Embeddings alone are too poor. The model needs tokens to exchange information. This is where the attention mechanism comes in.

For each token, the model creates three learned views:

  • Query (Q): what this token is looking for
  • Key (K): what this token advertises about itself
  • Value (V): the information this token can contribute

The model compares Query with Key to compute attention scores, normalizes them with softmax, and uses those weights to mix the Value vectors. Q and K decide where information flows. V is the information that flows.

Compact form for one head:

$$ Attention(Q,K,V)=\mathrm{softmax}\left(\frac{QK^{T}}{\sqrt{d_k}} + M\right)V $$

Where $M$ is causal mask: it sets future positions to $-\infty$, so model cannot “cheat” by looking at tokens not generated yet.

    flowchart LR
  subgraph Input
    T1["token<br/>A"]
    T2["token<br/>B"]
    T3["token<br/>C"]
  end
  subgraph QKV["Q/K/V Projections"]
    Q1["Q"]
    K1["K"]
    V1["V"]
  end
  subgraph Att["Attention"]
    S["Q·K^T / √d"]
    SM["softmax"]
    M["βˆ‘ weight Γ— V"]
  end
  T1 --> Q1
  T1 --> K1
  T1 --> V1
  Q1 & K1 --> S --> SM
  SM & V1 --> M
  

Multi-Head Attention

A sentence contains many kinds of relationships at once. An adjective modifies a noun. A pronoun refers to something earlier. A closing bracket matches an opening one.
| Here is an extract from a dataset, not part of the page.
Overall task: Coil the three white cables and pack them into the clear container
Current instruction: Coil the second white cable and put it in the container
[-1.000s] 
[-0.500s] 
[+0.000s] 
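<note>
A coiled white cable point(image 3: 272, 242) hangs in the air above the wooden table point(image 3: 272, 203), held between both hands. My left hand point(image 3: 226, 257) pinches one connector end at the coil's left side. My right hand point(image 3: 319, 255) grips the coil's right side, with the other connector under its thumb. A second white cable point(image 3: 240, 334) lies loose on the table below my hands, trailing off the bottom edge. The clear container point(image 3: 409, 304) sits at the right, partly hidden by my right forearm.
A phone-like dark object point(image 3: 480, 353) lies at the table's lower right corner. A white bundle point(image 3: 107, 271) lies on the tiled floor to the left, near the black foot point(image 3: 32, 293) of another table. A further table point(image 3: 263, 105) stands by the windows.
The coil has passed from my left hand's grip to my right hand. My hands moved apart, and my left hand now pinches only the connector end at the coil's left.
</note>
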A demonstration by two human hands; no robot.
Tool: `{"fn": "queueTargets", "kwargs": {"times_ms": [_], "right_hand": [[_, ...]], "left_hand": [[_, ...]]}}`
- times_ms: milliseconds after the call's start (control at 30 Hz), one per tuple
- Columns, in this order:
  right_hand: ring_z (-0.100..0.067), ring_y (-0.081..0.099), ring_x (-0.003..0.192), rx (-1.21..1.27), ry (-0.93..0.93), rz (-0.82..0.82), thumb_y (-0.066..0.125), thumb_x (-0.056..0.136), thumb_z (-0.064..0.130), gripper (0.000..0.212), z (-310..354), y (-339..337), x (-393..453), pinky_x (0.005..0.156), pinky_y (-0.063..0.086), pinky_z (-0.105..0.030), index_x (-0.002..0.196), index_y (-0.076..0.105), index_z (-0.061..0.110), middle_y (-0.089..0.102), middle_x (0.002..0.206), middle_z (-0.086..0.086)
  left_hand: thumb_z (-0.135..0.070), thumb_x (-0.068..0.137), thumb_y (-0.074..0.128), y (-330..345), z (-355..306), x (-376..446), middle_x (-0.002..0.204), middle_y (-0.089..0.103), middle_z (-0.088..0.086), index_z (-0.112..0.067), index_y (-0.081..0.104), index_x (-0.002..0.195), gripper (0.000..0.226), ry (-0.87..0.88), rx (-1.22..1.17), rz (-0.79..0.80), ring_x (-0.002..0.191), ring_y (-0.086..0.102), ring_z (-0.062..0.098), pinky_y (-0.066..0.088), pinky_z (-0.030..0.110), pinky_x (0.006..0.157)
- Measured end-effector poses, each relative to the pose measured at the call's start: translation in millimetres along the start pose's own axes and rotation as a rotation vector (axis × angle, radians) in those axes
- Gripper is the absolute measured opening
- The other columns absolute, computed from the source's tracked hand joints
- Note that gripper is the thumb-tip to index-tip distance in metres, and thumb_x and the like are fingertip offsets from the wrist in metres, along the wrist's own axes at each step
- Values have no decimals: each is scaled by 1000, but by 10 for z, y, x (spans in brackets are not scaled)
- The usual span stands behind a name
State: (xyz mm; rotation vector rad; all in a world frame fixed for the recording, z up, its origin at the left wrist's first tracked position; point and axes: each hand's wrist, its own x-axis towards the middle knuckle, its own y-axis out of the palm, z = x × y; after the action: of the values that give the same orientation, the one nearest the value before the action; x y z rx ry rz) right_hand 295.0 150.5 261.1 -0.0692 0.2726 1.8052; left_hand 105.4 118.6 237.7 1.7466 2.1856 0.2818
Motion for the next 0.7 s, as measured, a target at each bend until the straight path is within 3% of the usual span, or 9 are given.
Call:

Multi-Head Attention runs several attention operations in parallel, each with its own learned projections. Each head can learn a different type of relationship. The outputs are combined and projected back to the model dimension.

Not every head learns a pretty textbook pattern. Some track syntax, some help local copying behavior, some look redundant. It still works because the combined projection uses this redundancy robustly.

In many recent architectures, you also see GQA (Grouped-Query Attention): multiple Query heads share a smaller number of Key/Value heads. Practical effect: lower KV memory use at inference time, with quality often close to classic MHA.

Positional Encoding / RoPE

“Dog bites man” and “Man bites dog” contain the same words, but they do not mean the same thing. Attention compares tokens by content, but order matters.

Modern models use RoPE (paper), which rotates parts of the Query and Key vectors based on token position. When attention compares a Query with a Key, the result depends on both content and relative position.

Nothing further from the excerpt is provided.